Fort Gordon hackathon pits teams of Cyber warriors against their peers
By Maj. Ben Quimby, 782nd Military Intelligence BattalionDecember 21, 2015
FORT GORDON, Georgia -- In a scenario that could be reminiscent of a summer blockbuster script where the world may never know how close it was to the unleashing of a zombie apocalypse: were it not for the brave men and women of the 782nd Military Intelligence Battalion rising to the challenge of the 2015 Battalion Hacka-thon, our nation's elite forces would not have been able to enter the top secret facility with spoofed credentials to secure the transformative bio-agent stored within.
The two-day simulated challenge, which started Dec. 3, was held at the Gordon Club and began with a crash-course in Arduino (micro-controller) programming taught by Chief Warrant Officer Two Vincent Ingallinera.

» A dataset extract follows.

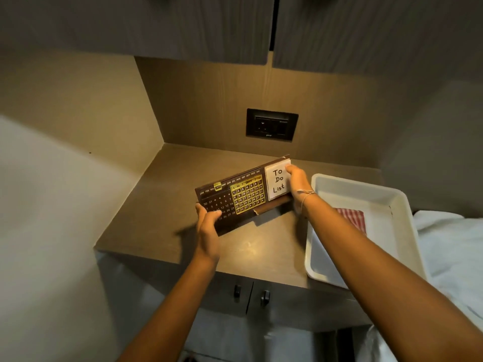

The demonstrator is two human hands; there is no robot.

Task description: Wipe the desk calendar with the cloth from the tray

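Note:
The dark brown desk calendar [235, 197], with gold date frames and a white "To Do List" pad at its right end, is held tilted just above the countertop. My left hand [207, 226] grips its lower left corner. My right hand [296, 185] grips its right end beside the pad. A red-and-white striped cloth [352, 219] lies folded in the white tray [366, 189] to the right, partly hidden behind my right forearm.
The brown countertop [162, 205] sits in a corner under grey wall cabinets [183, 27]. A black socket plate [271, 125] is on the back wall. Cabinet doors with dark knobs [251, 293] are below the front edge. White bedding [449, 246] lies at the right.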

Soldiers and civilians from the battalion, many of whom had never seen or heard of an Arduino before, quickly learned how to combine simple code and electronic components together in a variety of small projects.

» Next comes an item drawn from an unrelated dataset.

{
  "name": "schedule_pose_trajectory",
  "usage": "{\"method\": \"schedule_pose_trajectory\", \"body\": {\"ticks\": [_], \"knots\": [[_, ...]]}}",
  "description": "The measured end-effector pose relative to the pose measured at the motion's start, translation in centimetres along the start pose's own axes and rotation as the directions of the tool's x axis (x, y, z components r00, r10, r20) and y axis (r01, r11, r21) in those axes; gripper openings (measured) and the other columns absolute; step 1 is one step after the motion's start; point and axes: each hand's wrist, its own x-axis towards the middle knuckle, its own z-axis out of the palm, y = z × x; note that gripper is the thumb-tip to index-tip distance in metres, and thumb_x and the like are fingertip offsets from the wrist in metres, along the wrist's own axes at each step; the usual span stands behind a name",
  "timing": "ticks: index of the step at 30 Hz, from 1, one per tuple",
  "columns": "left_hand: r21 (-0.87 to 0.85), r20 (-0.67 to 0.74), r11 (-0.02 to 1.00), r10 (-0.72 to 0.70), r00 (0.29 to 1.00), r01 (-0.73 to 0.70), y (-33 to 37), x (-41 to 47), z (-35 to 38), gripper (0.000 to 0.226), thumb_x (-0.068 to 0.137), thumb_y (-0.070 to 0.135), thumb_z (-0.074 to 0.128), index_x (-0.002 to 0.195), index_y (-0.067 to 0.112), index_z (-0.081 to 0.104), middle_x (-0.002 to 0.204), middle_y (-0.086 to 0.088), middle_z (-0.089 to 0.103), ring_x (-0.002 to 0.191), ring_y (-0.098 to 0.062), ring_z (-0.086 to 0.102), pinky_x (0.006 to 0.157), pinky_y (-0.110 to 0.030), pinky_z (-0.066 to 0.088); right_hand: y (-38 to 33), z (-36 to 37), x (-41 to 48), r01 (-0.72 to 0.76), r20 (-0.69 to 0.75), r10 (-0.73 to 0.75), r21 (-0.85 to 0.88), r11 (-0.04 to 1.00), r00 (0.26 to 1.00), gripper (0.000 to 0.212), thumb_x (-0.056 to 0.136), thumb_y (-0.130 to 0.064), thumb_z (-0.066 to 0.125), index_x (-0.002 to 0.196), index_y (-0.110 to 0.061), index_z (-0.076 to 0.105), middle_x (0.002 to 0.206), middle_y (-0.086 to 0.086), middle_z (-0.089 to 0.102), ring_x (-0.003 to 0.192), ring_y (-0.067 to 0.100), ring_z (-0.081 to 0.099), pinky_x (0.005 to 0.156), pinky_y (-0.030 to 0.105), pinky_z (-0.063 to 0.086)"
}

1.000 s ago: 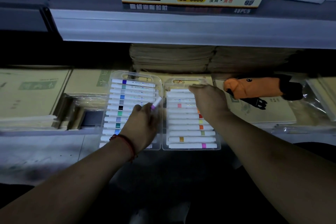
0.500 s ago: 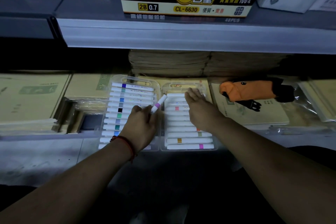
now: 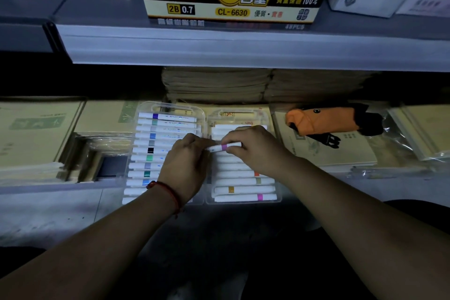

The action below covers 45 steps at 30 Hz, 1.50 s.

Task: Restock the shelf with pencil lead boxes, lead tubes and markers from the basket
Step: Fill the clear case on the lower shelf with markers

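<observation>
Left hand (image 3: 185, 161) and right hand (image 3: 255, 148) are gripping one pink-banded marker (image 3: 225, 147) at centre frame.

The left hand is curling its fingers round the marker's left end, while the right hand is pinching the right end between thumb and fingers; neither is lying open. The marker is lying level just over the right case (image 3: 243, 112), above its rows of white markers. The left case (image 3: 170, 107) is sitting right beside it. A lead box (image 3: 231, 5) is standing on the shelf (image 3: 243, 48) at top centre.
</observation>
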Motion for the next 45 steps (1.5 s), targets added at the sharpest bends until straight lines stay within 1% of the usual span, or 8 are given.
{"method": "schedule_pose_trajectory", "body": {"ticks": [6, 11, 20, 25, 31, 37, 40, 45], "knots": [[0.412, 0.177, 0.909, -0.149, 0.973, 0.064, 0.0, -0.4, 0.4, 0.059, 0.101, 0.036, 0.04, 0.155, 0.015, 0.028, 0.162, -0.011, 0.026, 0.15, -0.03, 0.023, 0.121, -0.046, 0.024, 2.2, -0.8, 0.8, -0.116, -0.217, 0.053, -0.291, 0.95, 0.975, 0.022, 0.097, -0.009, 0.056, 0.113, -0.015, 0.07, 0.108, 0.007, 0.067, 0.098, 0.03, 0.063, 0.08, 0.038, 0.052], [0.474, 0.297, 0.88, -0.19, 0.936, 0.028, -0.2, -0.7, 0.1, 0.067, 0.104, 0.043, 0.03, 0.161, 0.019, 0.003, 0.168, -0.009, -0.008, 0.155, -0.027, -0.008, 0.126, -0.045, 0.002, 3.8, -0.7, 1.7, -0.246, -0.306, 0.131, -0.375, 0.894, 0.943, 0.024, 0.091, -0.006, 0.059, 0.11, -0.016, 0.069, 0.107, 0.007, 0.069, 0.097, 0.032, 0.065, 0.076, 0.037, 0.053], [0.5, 0.335, 0.866, -0.178, 0.925, -0.014, -0.6, -0.9, -0.1, 0.069, 0.104, 0.044, 0.03, 0.161, 0.019, 0.001, 0.167, -0.009, -0.015, 0.154, -0.027, -0.014, 0.126, -0.045, -0.001, 4.4, -0.1, 2.5, -0.33, -0.258, 0.224, -0.516, 0.79, 0.94, 0.037, 0.092, -0.004, 0.05, 0.122, -0.016, 0.068, 0.126, 0.006, 0.066, 0.117, 0.027, 0.061, 0.092, 0.038, 0.052], [0.5, 0.352, 0.866, -0.193, 0.916, -0.009, -0.4, -0.8, -0.2, 0.071, 0.104, 0.043, 0.032, 0.161, 0.018, -0.003, 0.167, -0.01, -0.018, 0.154, -0.027, -0.016, 0.126, -0.045, -0.002, 2.7, 1.1, 2.4, -0.205, -0.139, 0.156, -0.496, 0.844, 0.978, 0.052, 0.1, -0.014, 0.047, 0.151, -0.012, 0.041, 0.162, 0.005, 0.033, 0.151, 0.026, 0.026, 0.122, 0.042, 0.026], [0.5, 0.35, 0.865, -0.159, 0.923, -0.04, 0.2, -1.3, 0.3, 0.072, 0.105, 0.041, 0.03, 0.16, 0.013, -0.006, 0.167, -0.011, -0.013, 0.155, -0.028, -0.012, 0.125, -0.049, 0.001, 2.1, 3.2, 1.6, -0.136, 0.136, 0.207, -0.406, 0.904, 0.969, 0.069, 0.107, -0.052, 0.021, 0.16, -0.012, 0.003, 0.168, 0.004, -0.009, 0.154, 0.017, -0.011, 0.126, 0.034, -0.004], [0.462, 0.418, 0.855, 0.024, 0.908, -0.235, 0.1, -3.2, 1.1, 0.084, 0.091, 0.067, 0.009, 0.16, 0.019, 0.018, 0.168, -0.012, 0.008, 0.155, -0.03, 0.005, 0.123, -0.055, 0.007, 2.3, 2.0, 2.5, -0.164, 0.177, 0.219, -0.279, 0.946, 0.96, 0.065, 0.108, -0.045, 0.03, 0.161, -0.014, 0.01, 0.169, 0.002, -0.004, 0.155, 0.015, -0.006, 0.125, 0.034, -0.002], [0.484, 0.512, 0.81, 0.045, 0.858, -0.331, 0.2, -4.2, 1.0, 0.088, 0.09, 0.07, 0.023, 0.161, 0.021, 0.005, 0.168, -0.012, 0.0, 0.155, -0.031, 0.002, 0.123, -0.056, 0.003, 2.5, 1.9, 2.3, -0.17, 0.259, 0.219, -0.197, 0.966, 0.941, 0.066, 0.108, -0.043, 0.034, 0.162, -0.019, 0.004, 0.168, -0.002, -0.011, 0.153, 0.012, -0.014, 0.124, 0.032, -0.007], [0.566, 0.516, 0.739, 0.027, 0.856, -0.365, -0.2, -4.8, 0.7, 0.075, 0.105, 0.041, 0.038, 0.16, 0.02, -0.009, 0.169, -0.005, -0.009, 0.156, -0.022, -0.001, 0.124, -0.054, 0.003, 3.1, 0.9, 0.9, -0.3, -0.019, 0.302, -0.192, 0.934, 0.953, 0.06, 0.106, -0.035, 0.043, 0.158, -0.011, 0.024, 0.166, 0.008, 0.019, 0.152, 0.025, 0.022, 0.12, 0.036, 0.025]]}}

Hackathon combines the words hack and marathon, where the word hack refers to exploratory programming - not the other meaning of computer crime. The idea behind the event was to develop informal, collaborative, trial-and-error problem solving.
The second day kicked off with a novel challenge: to create a prototype device that could read the data from a Radio Frequency Identification, or RFID, badge and then retransmit this data to unlock a door. RFID is commonly used technology for tracking items, such as for inventory control, and is also used in badges to allow controlled access. Armed with only their ingenuity, an internet-connected laptop and less than $100 worth of components, the team from Charlie Company became the first of several to complete the challenge, earning them the prestigious, 3-D-printed, Hackathon trophy.
The battalion hosts events such as these on a quarterly basis as a way to expand technical skills, as well as the mental agility and confidence needed to tackle novel problems with minimal guidance.